There are a significant number and their internal circuitry may vary.

Here is a video and page on interfacing to the Woweee Elvis Robot - looks useful.

Also a video here

There is no certainty that a 5V signal can be used in a 3V3 system and it may cause damage. You can convert from 5V to 3V3 with a two resistor divider.
R1 from Arduino to Wowee pin.
R2 from Wowee input pin to ground.
R1 drops (5-3.3) = 1.7V.
R2 drops 3.3V - assuming the Arduino input resistance is high (which it quit likely is.
R1:R2 = 1.7: 3.3 ~= 1.65:3.3 = 1:2.

So if R1 is slightly more than R2/2 the 5V will be divided to somewhat less than 5V. eg

1k2 : 2k2. Vout = 5 x 2.2 / (1.2 + 2.2) = 3.24V. Equally 12k:22K 1k5:2k7 = 3.21V equally 15k:27K. etc

If you use 1% resistors you will probably be close enough to these values.

Single resistor:

Use of a single input resistor will probably not work. Two resistors share a common current and so share the total voltage in proportion to their resistances in accordance with Ohm's law.

  • V = I x R.

BUT if the Arduino ADC has infinite (or very high) input resistance then the very high resistance will represent most of th resistance aso drop most of the voltage. As we do not know what the Aruino ADC input resistance is it is assumed to be "highish" as that is the normal aim woth an ADC, and we "swamp" this with a low voltage dividier. The voltage DIVIDES the voltage in the ratio of the voltages. A single resistor is not a DIVIDER so does no good.

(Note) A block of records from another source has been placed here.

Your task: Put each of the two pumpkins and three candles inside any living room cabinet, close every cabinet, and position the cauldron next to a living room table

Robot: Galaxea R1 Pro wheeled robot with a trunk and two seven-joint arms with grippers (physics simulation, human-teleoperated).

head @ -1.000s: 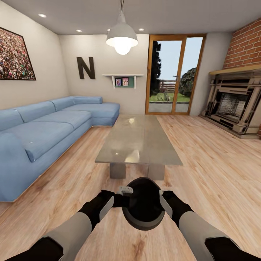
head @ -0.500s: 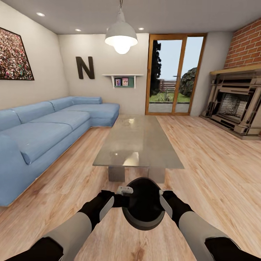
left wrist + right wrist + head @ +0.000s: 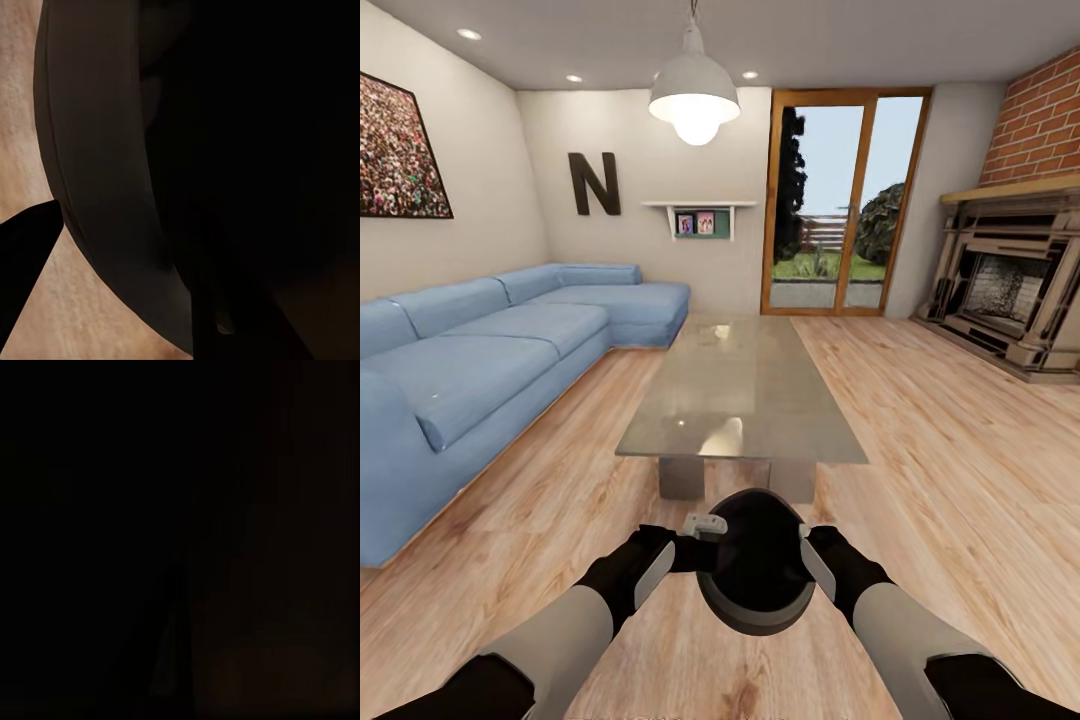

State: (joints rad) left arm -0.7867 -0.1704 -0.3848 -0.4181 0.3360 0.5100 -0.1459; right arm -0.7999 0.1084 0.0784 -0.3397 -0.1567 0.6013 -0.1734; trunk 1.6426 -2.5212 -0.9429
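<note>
Since the earlier frames the whole head view has crept forward: the sofa (image 3: 480,380) has slid a little toward the left edge and the table (image 3: 740,395) sits a touch nearer. That is the camera travelling with the base, not the furniture moving. The arms and their load look the same throughout.

From the left: the left tool (image 3: 700,530) presses on the left side of the cauldron (image 3: 755,565), which hangs above the floor (image 3: 960,450) in front of the robot, near the table's close short end but not touching it. The right tool (image 3: 810,555) presses on the opposite side. Both are closed against the pot, one to each flank; how far their jaws are spread I cannot tell. In the left wrist view the cauldron's dark wall (image 3: 105,187) curves close before the lens.

The step in hand looks like the last one, carrying the cauldron to the table. The next move calls for lowering it to the floor just beside the table, keeping both arms level so it does not slip, then letting go.

The pot is round with no real long axis; its mouth faces up toward the head camera. The table's long axis runs away from the robot toward the glass door (image 3: 840,200).
</note>
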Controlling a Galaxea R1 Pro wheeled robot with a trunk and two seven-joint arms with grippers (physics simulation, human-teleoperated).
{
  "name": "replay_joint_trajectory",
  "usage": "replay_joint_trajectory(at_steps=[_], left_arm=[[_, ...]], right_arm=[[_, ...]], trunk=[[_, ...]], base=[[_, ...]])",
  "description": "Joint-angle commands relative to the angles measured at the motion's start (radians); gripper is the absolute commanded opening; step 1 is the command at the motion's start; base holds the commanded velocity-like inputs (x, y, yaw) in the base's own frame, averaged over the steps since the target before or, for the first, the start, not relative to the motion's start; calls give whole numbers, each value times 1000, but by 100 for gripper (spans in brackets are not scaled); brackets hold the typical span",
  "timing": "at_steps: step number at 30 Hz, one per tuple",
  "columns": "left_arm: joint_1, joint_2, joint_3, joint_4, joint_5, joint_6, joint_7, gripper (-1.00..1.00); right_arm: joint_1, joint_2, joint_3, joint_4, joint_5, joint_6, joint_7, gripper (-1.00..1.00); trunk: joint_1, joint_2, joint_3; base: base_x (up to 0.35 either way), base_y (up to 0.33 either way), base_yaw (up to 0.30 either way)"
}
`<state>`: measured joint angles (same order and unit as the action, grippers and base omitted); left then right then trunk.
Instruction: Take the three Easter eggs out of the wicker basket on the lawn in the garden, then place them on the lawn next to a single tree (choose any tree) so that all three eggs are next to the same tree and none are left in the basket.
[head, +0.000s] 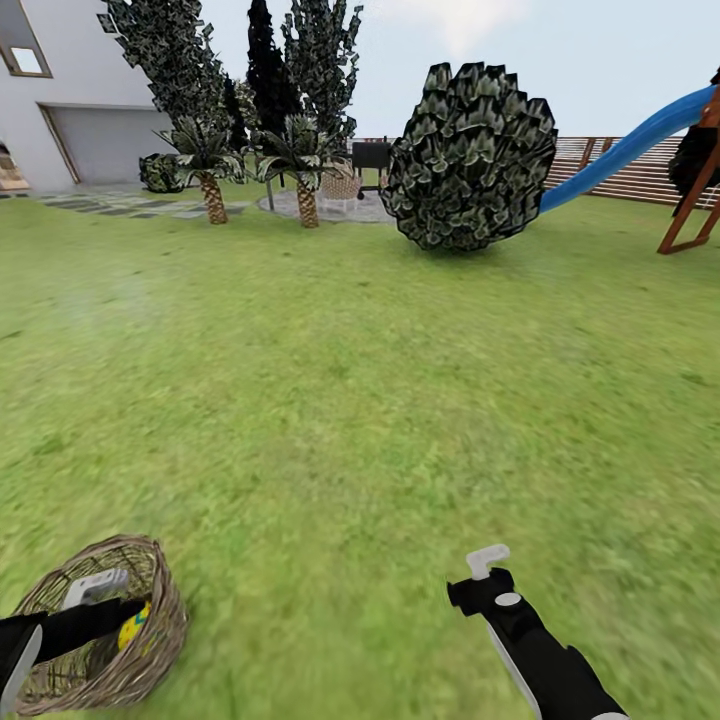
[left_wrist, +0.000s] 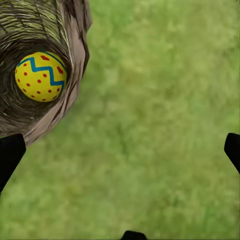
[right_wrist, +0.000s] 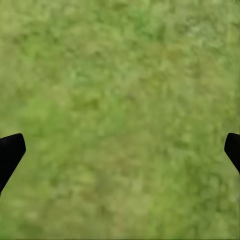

Water example: If you apply 100 psi at one end of a 100 metre water pipe and cap the far end, if there is no flow then the pressure at the far end will STILL be 100 psi regardless of whether the pipe is 0.5" or 3" or 12 " in diameter. BUT if you allow current flow then pressure drop will occur. Water current flow through pipe resistance causes water pressure drop. Here current flow causes voltage drop. If the flow is such that say 50 psi drop occurs across the pipe then half way along the drop will be about 25 psi and 20% of the way along it will be about 5 psi

Elvis page - links to here?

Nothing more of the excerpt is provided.